Nama pemimpin de-facto Myanmar yang juga aktivis pro demokrasi, Aung San Suu Kyi kembali mencuat di berbagai media akibat konflik politik yang memanas antara pemerintahan sipil dan militer setempat. Hal ini mengakibatkan terjadinya kudeta yang dilakukan oleh kelompok oposisi yang didukung militer untuk meruntuhkan partai Liga Nasional untuk Demokrasi (NLD). Kelompok ini menuding NLD melakukan kecurangan dalam pemilu pada November lalu yang memenangkan mereka dengan lebih dari 80% suara.
Kudeta dijalankan dengan melakukan penangkapan terhadap Suu Kyi dan sejumlah politisi lain, termasuk Presiden Myanmar, Win Myint, yang kemudian ditahan oleh militer Myanmar. Myawaddy TV, sebuah stasiun televisi milik militer melaporkan bahwa kudeta ini terjadi karena pemerintah menolak untuk menyelidiki dan menindaklanjuti tudingan kecurangan tersebut.
Beberapa pihak menilai tuduhan yang dilemparkan militer tidak berdasar karena tidak memiliki bukti yang kuat.
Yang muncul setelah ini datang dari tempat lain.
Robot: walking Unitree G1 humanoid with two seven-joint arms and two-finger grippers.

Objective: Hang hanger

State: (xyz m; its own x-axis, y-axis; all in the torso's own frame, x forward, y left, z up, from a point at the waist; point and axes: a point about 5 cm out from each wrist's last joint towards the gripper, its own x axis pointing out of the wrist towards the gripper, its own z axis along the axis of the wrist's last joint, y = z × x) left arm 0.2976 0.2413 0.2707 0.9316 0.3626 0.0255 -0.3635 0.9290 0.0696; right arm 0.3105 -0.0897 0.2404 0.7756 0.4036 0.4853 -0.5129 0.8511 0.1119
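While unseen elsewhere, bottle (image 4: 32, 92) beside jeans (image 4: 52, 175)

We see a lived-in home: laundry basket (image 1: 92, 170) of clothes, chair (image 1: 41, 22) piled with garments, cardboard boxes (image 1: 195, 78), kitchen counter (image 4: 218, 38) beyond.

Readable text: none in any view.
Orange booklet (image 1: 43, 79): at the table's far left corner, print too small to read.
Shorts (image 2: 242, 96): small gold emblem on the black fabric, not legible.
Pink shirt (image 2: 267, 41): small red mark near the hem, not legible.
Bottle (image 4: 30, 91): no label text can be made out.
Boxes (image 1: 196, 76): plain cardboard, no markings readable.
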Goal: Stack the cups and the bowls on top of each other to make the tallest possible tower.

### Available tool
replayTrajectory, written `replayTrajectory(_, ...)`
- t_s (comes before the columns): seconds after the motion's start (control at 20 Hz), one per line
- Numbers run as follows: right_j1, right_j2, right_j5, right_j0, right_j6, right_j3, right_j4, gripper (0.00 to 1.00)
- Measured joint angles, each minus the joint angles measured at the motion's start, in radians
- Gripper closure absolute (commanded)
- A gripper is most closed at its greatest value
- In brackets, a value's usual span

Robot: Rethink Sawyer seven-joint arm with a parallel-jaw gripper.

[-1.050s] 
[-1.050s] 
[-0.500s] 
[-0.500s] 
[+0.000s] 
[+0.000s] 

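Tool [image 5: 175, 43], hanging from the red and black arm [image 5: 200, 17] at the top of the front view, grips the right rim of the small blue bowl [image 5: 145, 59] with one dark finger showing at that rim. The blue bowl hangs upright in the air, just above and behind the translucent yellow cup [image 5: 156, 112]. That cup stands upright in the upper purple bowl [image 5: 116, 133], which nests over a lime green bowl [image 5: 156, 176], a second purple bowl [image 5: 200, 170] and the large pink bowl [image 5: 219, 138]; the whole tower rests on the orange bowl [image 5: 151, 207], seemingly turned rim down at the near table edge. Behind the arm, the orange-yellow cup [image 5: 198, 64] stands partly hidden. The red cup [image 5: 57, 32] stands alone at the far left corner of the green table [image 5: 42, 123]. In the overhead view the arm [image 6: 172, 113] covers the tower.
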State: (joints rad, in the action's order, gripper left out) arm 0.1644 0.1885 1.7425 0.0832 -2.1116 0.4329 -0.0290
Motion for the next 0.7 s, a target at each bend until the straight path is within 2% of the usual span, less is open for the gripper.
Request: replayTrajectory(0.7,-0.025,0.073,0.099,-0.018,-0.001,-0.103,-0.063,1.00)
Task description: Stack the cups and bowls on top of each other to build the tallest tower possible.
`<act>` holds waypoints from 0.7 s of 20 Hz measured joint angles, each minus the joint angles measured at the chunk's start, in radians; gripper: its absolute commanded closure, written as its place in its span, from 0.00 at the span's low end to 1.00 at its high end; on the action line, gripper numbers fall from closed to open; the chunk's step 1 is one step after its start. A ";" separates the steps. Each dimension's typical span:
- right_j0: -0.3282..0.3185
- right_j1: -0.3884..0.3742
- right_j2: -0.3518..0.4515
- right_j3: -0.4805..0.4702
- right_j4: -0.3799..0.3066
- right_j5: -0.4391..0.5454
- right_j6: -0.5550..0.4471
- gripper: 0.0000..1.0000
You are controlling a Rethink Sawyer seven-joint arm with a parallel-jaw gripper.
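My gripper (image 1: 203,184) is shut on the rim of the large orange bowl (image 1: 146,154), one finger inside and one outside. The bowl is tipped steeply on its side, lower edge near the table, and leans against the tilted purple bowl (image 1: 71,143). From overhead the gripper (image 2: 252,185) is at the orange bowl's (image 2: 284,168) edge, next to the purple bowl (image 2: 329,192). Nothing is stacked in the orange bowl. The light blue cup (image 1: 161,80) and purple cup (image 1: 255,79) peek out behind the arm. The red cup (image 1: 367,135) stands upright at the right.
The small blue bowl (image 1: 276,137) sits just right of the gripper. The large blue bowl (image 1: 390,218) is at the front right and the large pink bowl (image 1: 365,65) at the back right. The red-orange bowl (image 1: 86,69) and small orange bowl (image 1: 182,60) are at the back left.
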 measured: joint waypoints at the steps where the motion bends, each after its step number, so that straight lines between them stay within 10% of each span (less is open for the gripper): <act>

Mengutip dari BBC, kudeta tersebut terjadi karena militer yang merasa malu sebab tidak memperkirakan akan kalah dalam pemilu. Proses pengambilalihan pemerintahan sipil yang sah oleh junta militer juga menandakan buruknya sistem demokrasi di Negeri Seribu Pagoda tersebut.
Terlepas dari tuduhan tersebut, perlu diakui bahwa partai NLD besutan Aung San Suu Kyi masih sangat populer di kalangan masyarakat Myanmar, bahkan setelah munculnya dugaan genosida terhadap etnis Rohingya. NLD juga berhasil memenangkan pemilu 2015 yang dianggap pemilu paling bebas dan adil dalam sejarah Myanmar. Hal ini tidak lepas dari latar belakang Suu Kyi yang merupakan seorang aktivis pro demokrasi. Saat menjalani status tahanan rumah pada 1991, Suu Kyi dianugerahi hadiah nobel perdamaian karena perjuangannya dalam memajukan demokrasi tanpa menggunakan kekerasan dan melawan junta militer.
Istilah kudeta digunakan untuk proses pengambilalihan kekuasaan dari pemerintah yang sah secara paksa. Kudeta seringkali bersifat inkonstitusional dan ilegal. Dan ternyata isu kudeta ini tidak hanya terjadi di Myanmar, di Indonesia pun kini sedang berhembus isu kudeta.
Tidak seperti di Myanmar, isu kudeta di Indonesia tidak berhembus karena adanya upaya perebutan kekuasaan dari pemerintah, tapi isu kudeta jabatan ketua umum Partai Demokrat (PD) yang sedang diemban oleh Agus Harimurti Yudhoyono (AHY) oleh sejumlah pihak baik internal maupun eksternal partai.
Dalam konferensi pers yang digelar pada Senin (01/02/2021) lalu, AHY mengatakan bahwa kesaksian sejumlah pihak, gerakan pengambilalihan kepengurusan Partai Demokrat melibatkan sejumlah pejabat penting di lingkaran Presiden Joko Widodo. AHY pun telah bersurat secara resmi kepada Presiden Jokowi untuk meminta konfirmasi dan klarifikasi terkait persoalan ini. Dikutip dari Tempo, AHY mengatakan, menurut kesaksian sejumlah kader di pusat, daerah, dan cabang terdapat manuver segelintir kader dan mantan kader, serta melibatkan eksternal partai yang dilakukan secara sistematis dalam upaya pengkudetaan.
Pernyataan AHY dan sejumlah politikus Demokrat terkait upaya kudeta ini menjadi sangat serius karena dengan terang menyeret nama Kepala Staf Kepresidenan sekaligus mantan Panglima TNI Jenderal (Purn) Moeldoko.
Hal ini disampaikan direktur eksekutif Parameter Politik Indonesia Adi Prayitno kepada Tempo bahwa upaya ini dapat dimaknai sebagai suatu penegasan perang terbuka kepada siapapun yang mencoba mengganggu Partai Demokrat. Masih dikutip dari Tempo, Langkah AHY melakukan konferensi pers merupakan hal yang tepat sebagai respon cepat dan tegas. Karena apabila dibiarkan upaya makar ini akan berjalan dengan cepat dan sistematis, seperti yang dikatakan Dosen Ilmu Politik dan International Studies Universitas Paramadina Ahmad Khoirul Umam.
Sementara pengamat politik Universitas Al Azhar Ujang Komarudin beranggapan, jika kasus ini tidak mencuat kepada publik, bisa jadi bulan ini Demokrat sudah diambil alih.